We do not recommend installing unnecessary packages to new image builds. Proper review of Container Files helps remove unnecessary installation steps, and the images are used for their main purpose.

6. Other resources and security considerations

Limit CPU and memory usage

Use the -m option to limit memory and the -c option to limit CPU.

Limit container file access

When creating and launching containers, limit file access using the -v <host dir>:<container dir>:ro option or --readonly flag. It is safer to explicitly create volumes for applications running inside a container. Monitoring file changes in these volumes can help prevent security breaches. Volumes that are dedicated for container write access must be cleaned up regularly. Here is an example of how to use the :ro option and mount a host directory in a way that the host directory/file is read only for a container:

podman run -v /host_directory:/container_directory:ro bellsoft/alpaquita-linux-base

host_directory is the host directory/files to be mounted as a volume and become available in container_directory in the container. We strongly discourage you from mounting the following sensitive host system directories at container runtime. /, /boot, /dev, /etc, /lib, /usr, /sys, /proc, and so on.

Limit container restarts

Malicious or accidental denial-of-service might happen to a container that produces many errors, so limiting container restarts is a good practice and can be done using the --restart=on-failure:N option when creating or launching a container.
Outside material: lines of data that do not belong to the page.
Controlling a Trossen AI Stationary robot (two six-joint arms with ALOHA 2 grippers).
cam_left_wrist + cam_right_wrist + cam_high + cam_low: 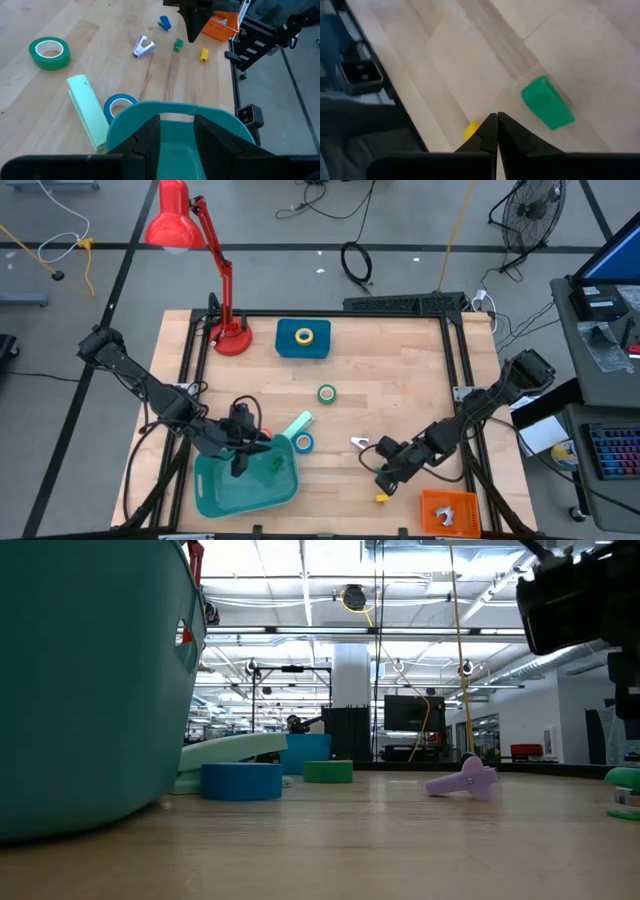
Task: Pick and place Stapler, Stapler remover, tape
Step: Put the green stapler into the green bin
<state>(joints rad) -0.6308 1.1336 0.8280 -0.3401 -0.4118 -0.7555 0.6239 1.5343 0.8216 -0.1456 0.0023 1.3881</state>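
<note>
Left jaws (176, 137) open over teal bin (170, 112); blue tape (119, 106) just beside.

No legible text, label or number anywhere.

The middle of the tabletop (400, 405) lies open, with only the green tape roll (327, 393) standing in it. The near-left corner is crowded: the teal bin (245, 485) sits under the left tool (240, 448), with the blue tape roll (303, 442) and mint-green block (298, 424) just beside its rim. Near the right tool (383, 477), tips together, the purple staple remover (360, 442), a yellow cube (381, 498) and what seems a small green cube (547, 102) crowd the wood; the orange tray (448, 511) blocks that corner
</note>
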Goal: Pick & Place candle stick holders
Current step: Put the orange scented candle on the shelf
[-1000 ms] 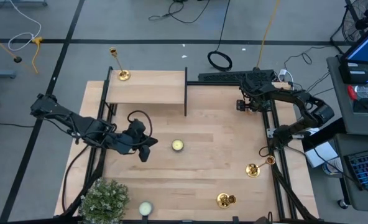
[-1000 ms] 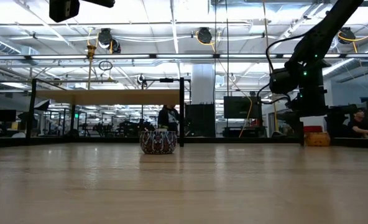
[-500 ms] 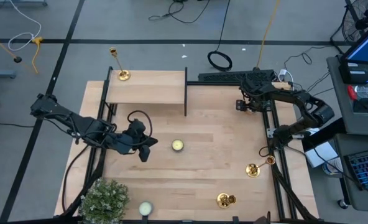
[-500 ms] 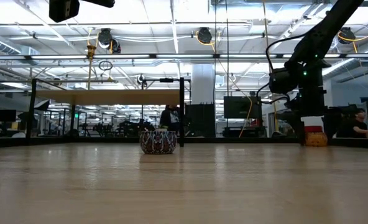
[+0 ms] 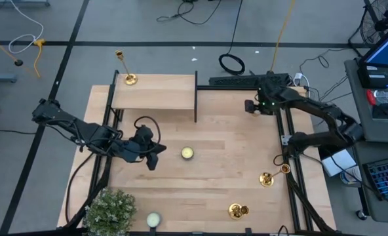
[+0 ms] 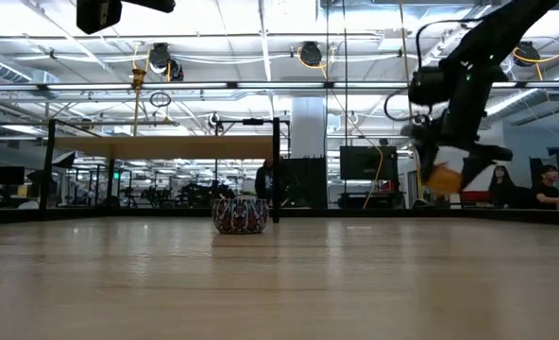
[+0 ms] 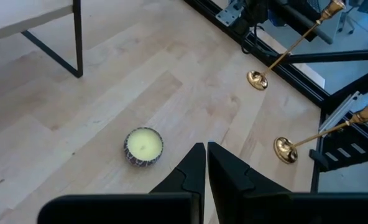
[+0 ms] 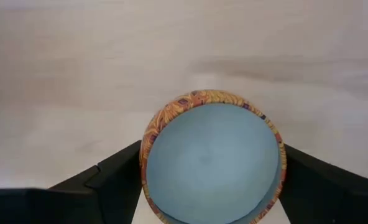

Limit networking access from containers

It is an excellent practice to limit network access from a container unless it is needed for running certain applications. When publishing ports to the host, specify the IP address of the interface that a port will be bound to so that the attack surface is reduced to the network interface where the container should be listening to. Podman publishes to all interfaces (0.0.0.0) by default if an IP address is not specified when using the --publish option.

Review the following recommendations:

  • Do not run SSH inside containers;

  • Do not map privileged ports (< 1024) inside containers;

  • Do not use the --net=hostname mode option when starting a container. This option gives the container full access to local system services and is insecure.

Review Kernel capabilities in containers

The following kernel capabilities are usually granted to a container by default. Review the capabilities and disable unnecessary ones.

– CHOWN
– DAC_OVERRIDE
– FSETID
– FOWNER
– NET_RAW
– SETGID
– SETUID
– SETFCAP
– SETPCAP
– NET_BIND_SERVICE
– SYS_CHROOT
– KILL

The --privileged option disables the security measures used for isolating a container from the host, so it should not be used unless absolutely required. This option removes barriers from isolated capabilities, limited devices, read-only mount points and volumes, and so forth.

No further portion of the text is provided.